The Zionists, who had long sought a homeland for Jews, found they suddenly had a huge increase in numbers of people supporting their aims (and let me point out here that not even for a second do I wish to claim that Zionists benefited from the Shoah - Jews lost more than will ever be regained and will continue to suffer the Shoah's legacy for as long as there are Jews). Millions of non-Jewish people agreed that Jews needed a homeland and that the establishment of such a place would ensure non-Jews never again have to endure the horror or not feel the guilt for what the Nazis did. So they supported Israel, even though many still held anti-semitic beliefs.

What a handy way to solve the Jewish problem! Imagine you're an anti-semite for a moment. You hate Jews, you hate their religion, you hate the ways that they live. You feel that they are to blame for many of your country's problems; after all, they control the banks, don't they - and whoever controls the money controls the nation. But if people know you hate the Jews, they're not going to think much of you; they might even agree with you in their hearts, but they won't admit it because nobody dares to these days and hey - nobody wants to be called a Nazi. You want to get rid of them, but you don't want them to be killed obviously. If only they'd all just disappear...wait a minute! How about if they all just moved somewhere else, some other country altogether? Not your problem anymore if that happened.
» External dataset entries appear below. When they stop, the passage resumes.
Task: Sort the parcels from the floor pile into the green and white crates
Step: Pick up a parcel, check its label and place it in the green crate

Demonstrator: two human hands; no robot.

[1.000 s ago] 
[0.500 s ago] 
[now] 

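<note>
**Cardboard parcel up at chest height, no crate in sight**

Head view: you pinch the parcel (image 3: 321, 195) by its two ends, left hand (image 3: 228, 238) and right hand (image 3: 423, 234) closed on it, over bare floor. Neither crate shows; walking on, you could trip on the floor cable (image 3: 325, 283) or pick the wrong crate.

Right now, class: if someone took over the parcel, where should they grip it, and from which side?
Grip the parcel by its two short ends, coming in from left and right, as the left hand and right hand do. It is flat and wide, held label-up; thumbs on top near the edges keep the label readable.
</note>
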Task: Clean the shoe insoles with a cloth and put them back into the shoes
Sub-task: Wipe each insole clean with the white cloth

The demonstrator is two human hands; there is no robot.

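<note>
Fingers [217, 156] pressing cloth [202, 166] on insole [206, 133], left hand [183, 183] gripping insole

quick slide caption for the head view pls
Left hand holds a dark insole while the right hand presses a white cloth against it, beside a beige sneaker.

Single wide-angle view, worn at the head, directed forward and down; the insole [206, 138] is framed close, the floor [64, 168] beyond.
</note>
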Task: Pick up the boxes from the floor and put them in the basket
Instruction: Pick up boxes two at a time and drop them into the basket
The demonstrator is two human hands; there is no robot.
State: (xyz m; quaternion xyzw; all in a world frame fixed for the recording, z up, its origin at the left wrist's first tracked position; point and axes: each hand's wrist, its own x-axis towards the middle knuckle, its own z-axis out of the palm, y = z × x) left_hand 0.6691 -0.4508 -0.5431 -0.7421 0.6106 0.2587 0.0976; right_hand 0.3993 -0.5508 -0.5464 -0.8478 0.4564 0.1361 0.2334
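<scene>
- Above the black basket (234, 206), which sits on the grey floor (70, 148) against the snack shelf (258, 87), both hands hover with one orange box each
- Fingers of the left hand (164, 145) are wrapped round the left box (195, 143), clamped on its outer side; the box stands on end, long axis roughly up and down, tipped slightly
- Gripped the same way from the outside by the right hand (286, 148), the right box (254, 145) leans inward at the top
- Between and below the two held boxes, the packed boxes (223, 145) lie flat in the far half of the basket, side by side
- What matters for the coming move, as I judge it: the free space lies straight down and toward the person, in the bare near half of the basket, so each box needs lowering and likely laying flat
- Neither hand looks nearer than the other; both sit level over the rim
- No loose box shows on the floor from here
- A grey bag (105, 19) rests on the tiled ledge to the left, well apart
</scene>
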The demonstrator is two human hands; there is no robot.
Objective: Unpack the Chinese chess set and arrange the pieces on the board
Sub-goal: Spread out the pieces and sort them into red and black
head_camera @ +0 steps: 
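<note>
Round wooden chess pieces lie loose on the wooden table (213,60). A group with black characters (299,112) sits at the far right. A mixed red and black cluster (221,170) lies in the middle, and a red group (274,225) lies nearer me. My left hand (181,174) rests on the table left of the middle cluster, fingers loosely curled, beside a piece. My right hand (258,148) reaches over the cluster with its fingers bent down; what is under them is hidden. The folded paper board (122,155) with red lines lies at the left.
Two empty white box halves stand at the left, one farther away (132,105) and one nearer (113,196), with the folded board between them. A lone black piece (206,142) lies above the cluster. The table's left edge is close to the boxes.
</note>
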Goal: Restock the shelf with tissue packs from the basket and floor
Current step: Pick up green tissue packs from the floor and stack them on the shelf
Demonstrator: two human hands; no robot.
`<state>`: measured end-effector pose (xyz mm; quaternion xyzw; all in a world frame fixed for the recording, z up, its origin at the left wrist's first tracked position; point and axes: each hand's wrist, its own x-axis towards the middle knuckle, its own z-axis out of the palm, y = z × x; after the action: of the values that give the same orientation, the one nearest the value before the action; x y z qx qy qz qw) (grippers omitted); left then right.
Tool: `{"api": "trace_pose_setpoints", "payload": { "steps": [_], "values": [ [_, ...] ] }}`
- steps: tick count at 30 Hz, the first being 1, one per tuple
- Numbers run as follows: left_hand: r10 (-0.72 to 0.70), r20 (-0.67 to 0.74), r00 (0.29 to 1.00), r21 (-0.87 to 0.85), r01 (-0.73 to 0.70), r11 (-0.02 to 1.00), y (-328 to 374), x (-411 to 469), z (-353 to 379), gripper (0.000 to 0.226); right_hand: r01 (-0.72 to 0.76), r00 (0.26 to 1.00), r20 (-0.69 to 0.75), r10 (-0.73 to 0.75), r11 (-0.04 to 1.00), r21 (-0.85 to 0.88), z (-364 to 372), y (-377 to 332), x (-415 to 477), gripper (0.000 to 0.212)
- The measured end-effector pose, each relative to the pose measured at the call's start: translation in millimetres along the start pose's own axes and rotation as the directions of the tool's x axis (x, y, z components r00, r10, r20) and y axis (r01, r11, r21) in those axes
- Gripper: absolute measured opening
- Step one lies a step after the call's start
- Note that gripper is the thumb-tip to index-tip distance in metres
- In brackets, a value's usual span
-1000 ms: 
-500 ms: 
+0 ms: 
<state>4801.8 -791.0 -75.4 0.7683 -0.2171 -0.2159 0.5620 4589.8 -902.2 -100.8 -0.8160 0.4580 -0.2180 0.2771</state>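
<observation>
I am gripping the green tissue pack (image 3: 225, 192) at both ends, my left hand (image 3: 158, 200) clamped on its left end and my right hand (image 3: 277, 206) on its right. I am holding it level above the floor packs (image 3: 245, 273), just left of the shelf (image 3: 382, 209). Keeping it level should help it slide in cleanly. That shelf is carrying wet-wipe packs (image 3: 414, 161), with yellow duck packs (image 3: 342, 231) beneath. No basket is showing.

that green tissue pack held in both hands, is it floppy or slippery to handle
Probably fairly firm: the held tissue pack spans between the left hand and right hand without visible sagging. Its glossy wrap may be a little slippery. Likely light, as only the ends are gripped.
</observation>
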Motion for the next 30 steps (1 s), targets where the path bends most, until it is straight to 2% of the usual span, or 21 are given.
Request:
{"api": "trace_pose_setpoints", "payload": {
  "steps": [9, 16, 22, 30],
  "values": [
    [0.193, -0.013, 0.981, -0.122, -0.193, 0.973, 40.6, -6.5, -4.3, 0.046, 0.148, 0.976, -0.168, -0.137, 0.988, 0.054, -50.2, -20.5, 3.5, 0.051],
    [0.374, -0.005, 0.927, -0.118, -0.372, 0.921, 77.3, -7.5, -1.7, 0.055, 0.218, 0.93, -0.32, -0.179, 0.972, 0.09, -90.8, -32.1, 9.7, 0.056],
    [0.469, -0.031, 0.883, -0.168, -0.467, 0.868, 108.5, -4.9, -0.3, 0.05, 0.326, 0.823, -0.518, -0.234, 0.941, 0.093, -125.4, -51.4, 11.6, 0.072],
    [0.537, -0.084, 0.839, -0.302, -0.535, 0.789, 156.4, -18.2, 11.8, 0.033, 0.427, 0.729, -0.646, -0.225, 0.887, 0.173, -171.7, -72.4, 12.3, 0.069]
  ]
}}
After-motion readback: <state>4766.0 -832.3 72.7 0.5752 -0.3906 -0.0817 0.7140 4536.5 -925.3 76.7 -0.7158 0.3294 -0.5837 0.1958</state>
You can stop imagining you're an anti-semite now - I hope you didn't get too into the role and start doing anything embarrassing that might lead to some awkward questions from anybody around you. You could find yourself in as much trouble as I did when my bubbeh found out I'd pretended I was a German while playing The Great Escape with my schoolfriends 25 years ago.

Thank G-d that Israel does exist, and may it do so forever - even if the only reason you can think of for doing so is that it provides democracy with a foothold in the Middle East. But, if you will, please use your imagination again to picture a world in which the land promised by G-d to the Jewish Patriarch was not a thin strip of Mediterranean coastline wihout any oil and previously inhabited by a group of Arabs who had not exactly made their mark on the world stage over the last few centuries and imagine instead it was Florida, or East Anglia, or the Dordogne, or Schwarzwald, or some other sizable chunk of any Western nation. Do you think our governments would have been quite so keen on a Jewish homeland then? Many of these nations had expressed no particular support nor love towards Jews before the Second World War and as the old saying goes, a leopard cannot change its spots - at least, not that quickly. Could it be that the real reason Israel was allowed to exist was not because Western nations supported the Jewish need for a land of their own but because it presented an opportunity to get rid of Jews without resorting to the abhorrent methods of the past?

That's why it is entirely possible to be both a supporter of Israel and an anti-semite. Those who call themselves Friends of Israel are not necessarily friends to those Jews that choose to live in other nations.